Although the work was first presented almost twenty years ago, it finds a new resonance today, in an age when fake news, its proliferation, especially on Facebook and other social media platforms, and its impact have been cause for much concern. Wong, in a 2008 interview with curator Hou Hanru, said that his idea for the work was partly influenced by the aftermath of the 9/11 terrorist attacks on the Twin Towers of the World Trade Center in New York, when manipulated and fake information permeated even official news sources and it was difficult to tell what was true and what was false. He was struck by the discovery that information could be faked so easily and presented so authentically and wanted to recreate that slipperiness between fact and fiction in this work, in which the installation constantly plays with the merging of factual and fictional histories.

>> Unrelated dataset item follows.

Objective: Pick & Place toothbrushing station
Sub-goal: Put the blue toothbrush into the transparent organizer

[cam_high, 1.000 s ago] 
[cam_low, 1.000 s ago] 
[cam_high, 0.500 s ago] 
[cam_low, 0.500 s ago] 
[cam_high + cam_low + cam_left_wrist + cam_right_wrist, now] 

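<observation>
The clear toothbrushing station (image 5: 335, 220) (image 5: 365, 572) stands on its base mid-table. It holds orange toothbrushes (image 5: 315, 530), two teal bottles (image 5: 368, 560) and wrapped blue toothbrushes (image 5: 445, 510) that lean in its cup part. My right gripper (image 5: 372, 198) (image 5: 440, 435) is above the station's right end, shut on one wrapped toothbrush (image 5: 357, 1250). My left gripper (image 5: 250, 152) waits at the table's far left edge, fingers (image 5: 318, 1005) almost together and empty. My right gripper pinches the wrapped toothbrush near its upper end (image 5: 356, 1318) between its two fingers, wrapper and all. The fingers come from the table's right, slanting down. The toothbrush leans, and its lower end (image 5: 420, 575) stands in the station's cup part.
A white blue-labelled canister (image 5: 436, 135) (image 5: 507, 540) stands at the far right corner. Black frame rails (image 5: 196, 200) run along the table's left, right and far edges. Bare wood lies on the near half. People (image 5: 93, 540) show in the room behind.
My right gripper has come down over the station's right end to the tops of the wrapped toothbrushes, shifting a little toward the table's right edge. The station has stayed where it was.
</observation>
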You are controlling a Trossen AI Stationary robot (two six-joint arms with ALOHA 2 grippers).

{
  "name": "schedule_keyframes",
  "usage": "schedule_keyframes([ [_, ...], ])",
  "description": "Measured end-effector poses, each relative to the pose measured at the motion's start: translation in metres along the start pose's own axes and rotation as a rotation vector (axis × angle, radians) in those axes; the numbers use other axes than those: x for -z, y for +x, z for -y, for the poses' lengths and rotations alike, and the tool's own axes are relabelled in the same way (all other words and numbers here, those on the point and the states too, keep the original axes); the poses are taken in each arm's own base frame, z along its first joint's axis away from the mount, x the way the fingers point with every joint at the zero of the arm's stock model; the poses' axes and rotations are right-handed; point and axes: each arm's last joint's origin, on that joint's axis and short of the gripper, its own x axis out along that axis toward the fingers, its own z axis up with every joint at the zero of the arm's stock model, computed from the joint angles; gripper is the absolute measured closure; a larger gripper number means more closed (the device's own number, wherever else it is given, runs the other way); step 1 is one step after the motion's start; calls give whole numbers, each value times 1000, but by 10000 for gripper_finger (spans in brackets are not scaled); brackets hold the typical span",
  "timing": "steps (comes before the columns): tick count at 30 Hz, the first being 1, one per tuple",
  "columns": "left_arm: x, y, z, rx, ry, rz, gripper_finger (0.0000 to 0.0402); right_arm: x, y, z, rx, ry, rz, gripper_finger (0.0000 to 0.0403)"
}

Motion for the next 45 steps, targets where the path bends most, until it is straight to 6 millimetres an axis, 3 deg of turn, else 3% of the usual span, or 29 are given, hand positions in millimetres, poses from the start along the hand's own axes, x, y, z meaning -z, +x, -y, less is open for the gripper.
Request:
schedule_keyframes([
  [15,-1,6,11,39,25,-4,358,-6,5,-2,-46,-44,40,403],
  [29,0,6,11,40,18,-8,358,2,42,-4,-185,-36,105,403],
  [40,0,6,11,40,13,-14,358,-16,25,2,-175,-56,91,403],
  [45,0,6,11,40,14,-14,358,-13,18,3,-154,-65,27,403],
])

In Re-looking, Wong weaves a grand and apparently concrete narrative, produced from information gleaned from entirely fictitious primary and secondary sources which, nonetheless, were inspired by actual research into Malaysian and Austrian subjects. The work leads viewers to a slippery version of truth, to the liminal spaces between reality and imagination, leaving us to question the extent to which our realities are, in fact, malleable to agenda.
Wong Hoy Cheong’s Re-Looking was presented at the 50th Venice Biennale in 2003. A simplified iteration of the installation was presented at the National Gallery Singapore’s Artist & Empire: (En)countering Colonial Legacies, October 2016 – March 2017.